How Does Metformin Effect AMPK?
You probably know metformin as the drug that is used for type 2 diabetes. Chances are you probably know someone who is on metformin as 78million Americans were prescribed the drug in 2017. In type 2 diabetes, metformin is used to increase insulin sensitivity but research has shown it has effects that can increase longevity as well.
The mechanism of action for metformin works by inducing energy stress on complex 1 of the mitochondria which reduces the amount of ATP levels. With the concentration of ATP to AMP diminished by the metformin which in turn activates AMPK. With AMPK activated all the functions are carried out by the various pathways and the survival circuit is turned on.
二甲双胍的作用机制是通过诱导能量应激作用于线粒体复合体1，从而降低 ATP 水平。随着 ATP 到 AMP 的浓度减少，二甲双胍反过来激活 AMPK。随着 AMPK 的激活，所有的功能都通过各种途径进行，生存电路被打开。
Out of all of the potential drugs to extend longevity, metformin has been shown a increased amount of attention due to the large amount of data that has already been collected on its usage. Scientists have looked at longitudinal human data to examine metformin’s effect on lifespan which other drugs simply do not have.

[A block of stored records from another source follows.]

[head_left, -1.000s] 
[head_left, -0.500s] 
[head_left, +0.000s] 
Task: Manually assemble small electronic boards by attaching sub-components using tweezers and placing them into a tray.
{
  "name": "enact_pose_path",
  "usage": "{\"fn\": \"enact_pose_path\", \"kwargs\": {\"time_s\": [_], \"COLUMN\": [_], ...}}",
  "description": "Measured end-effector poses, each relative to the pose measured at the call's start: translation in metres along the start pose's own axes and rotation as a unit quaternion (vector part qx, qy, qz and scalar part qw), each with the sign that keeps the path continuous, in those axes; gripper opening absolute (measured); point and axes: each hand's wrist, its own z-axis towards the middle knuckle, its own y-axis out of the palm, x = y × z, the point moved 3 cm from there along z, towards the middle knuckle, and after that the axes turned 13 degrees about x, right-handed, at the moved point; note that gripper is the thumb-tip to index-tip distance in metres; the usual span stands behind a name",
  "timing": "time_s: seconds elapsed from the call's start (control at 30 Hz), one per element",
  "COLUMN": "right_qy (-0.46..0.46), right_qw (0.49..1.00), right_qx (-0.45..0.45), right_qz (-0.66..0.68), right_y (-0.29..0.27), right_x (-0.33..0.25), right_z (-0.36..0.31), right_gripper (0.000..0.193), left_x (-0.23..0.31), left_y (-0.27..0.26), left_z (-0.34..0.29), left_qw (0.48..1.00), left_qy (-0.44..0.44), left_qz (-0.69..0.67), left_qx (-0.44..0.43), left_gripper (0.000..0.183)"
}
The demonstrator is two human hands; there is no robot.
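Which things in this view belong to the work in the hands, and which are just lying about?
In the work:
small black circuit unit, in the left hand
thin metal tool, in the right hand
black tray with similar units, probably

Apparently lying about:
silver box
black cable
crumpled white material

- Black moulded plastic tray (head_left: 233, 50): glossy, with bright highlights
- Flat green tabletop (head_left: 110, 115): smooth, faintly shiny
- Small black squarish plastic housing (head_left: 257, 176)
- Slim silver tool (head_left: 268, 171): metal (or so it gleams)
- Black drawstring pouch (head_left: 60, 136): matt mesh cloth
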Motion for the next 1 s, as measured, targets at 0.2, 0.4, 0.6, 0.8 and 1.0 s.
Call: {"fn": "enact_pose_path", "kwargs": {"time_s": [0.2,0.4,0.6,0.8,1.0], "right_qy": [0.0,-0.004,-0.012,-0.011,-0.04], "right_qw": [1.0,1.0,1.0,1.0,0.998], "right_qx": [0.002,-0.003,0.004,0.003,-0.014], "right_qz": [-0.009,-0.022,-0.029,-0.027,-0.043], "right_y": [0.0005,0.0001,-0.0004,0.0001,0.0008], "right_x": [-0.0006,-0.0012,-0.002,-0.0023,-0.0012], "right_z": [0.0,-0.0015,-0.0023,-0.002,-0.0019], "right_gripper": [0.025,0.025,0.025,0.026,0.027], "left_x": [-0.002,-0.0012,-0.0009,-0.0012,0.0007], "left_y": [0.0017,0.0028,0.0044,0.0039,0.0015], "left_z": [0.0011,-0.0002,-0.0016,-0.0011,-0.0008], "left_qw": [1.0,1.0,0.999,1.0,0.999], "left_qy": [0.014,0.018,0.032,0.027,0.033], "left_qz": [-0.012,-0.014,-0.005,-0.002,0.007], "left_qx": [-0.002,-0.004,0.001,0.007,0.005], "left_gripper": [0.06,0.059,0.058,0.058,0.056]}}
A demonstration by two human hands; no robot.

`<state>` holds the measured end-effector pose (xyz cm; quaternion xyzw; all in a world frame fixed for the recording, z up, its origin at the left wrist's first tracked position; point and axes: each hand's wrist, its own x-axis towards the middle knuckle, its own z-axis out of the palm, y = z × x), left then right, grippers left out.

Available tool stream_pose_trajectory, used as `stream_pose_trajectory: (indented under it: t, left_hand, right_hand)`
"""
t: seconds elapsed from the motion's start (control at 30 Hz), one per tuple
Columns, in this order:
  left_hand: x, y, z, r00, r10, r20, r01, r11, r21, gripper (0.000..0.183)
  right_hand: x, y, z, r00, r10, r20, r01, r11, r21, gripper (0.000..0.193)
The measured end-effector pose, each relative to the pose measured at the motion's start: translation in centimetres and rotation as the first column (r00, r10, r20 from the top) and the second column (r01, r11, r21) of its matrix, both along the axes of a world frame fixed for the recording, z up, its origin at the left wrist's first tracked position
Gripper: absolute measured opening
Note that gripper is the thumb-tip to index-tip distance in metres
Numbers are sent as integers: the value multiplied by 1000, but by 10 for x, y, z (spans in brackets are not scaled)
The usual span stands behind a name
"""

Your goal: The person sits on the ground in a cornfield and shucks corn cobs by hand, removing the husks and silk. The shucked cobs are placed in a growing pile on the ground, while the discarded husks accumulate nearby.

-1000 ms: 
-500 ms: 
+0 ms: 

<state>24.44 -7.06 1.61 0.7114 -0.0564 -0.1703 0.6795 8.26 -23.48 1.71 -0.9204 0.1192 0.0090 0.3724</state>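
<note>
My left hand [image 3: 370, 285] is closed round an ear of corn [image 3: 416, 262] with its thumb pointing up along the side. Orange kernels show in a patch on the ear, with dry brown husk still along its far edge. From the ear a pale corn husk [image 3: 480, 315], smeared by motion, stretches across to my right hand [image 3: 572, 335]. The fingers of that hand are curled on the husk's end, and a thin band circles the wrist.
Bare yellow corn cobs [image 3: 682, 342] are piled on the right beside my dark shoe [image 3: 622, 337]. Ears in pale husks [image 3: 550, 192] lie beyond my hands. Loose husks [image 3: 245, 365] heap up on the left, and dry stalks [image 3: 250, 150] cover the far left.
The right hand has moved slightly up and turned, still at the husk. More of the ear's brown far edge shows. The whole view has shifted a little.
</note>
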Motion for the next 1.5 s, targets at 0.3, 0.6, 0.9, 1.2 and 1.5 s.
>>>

Unlike the other molecules, metformin has been used widely for decades and in addition is very cheap to source. There are less safety concerns with metformin and there is less procedural concerns which can take a long chunk of the development process.
This is why one of the most groundbreaking longevity trials is being done with metformin. TAME (Targeting Aging with Metformin Trial) is the first in its kind clinical trial that is testing over 3,000 individuals. It is spearheaded by Nir Barzilai of the Albert Einstein College of Medicine and one of the most important people in the longevity field. What is most important about this study is that if it succeeds, it will be the first clinical trial approved by the FDA that includes aging as the indication.
这就是为什么最具开创性的长寿试验之一是用二甲双胍进行的。TAME (二甲双胍针对衰老试验)是第一个对3000多人进行同类临床试验的试验。这项研究由阿尔伯特·爱因斯坦医学院的 Nir Barzilai 领导，他是长寿领域的重要人物之一。这项研究最重要的一点是，如果成功，它将是第一个由 FDA 批准的临床试验，其中包括年龄作为适应症。
The TAME study will pave the way for more aggressive therapies like senolytics and rapamycin to have large scale clinical trials like TAME. Metformin likely will not add many years to total lifespan (~2 years), but the progress of this study will open the gates for bigger and better ones.
这项 TAME 研究将为更积极的治疗方法铺平道路，比如使用敏感药物和雷帕霉素进行大规模的临床试验，比如 TAME。二甲双胍可能不会增加多少年的总寿命(~ 2年) ，但这项研究的进展将打开更大和更好的大门。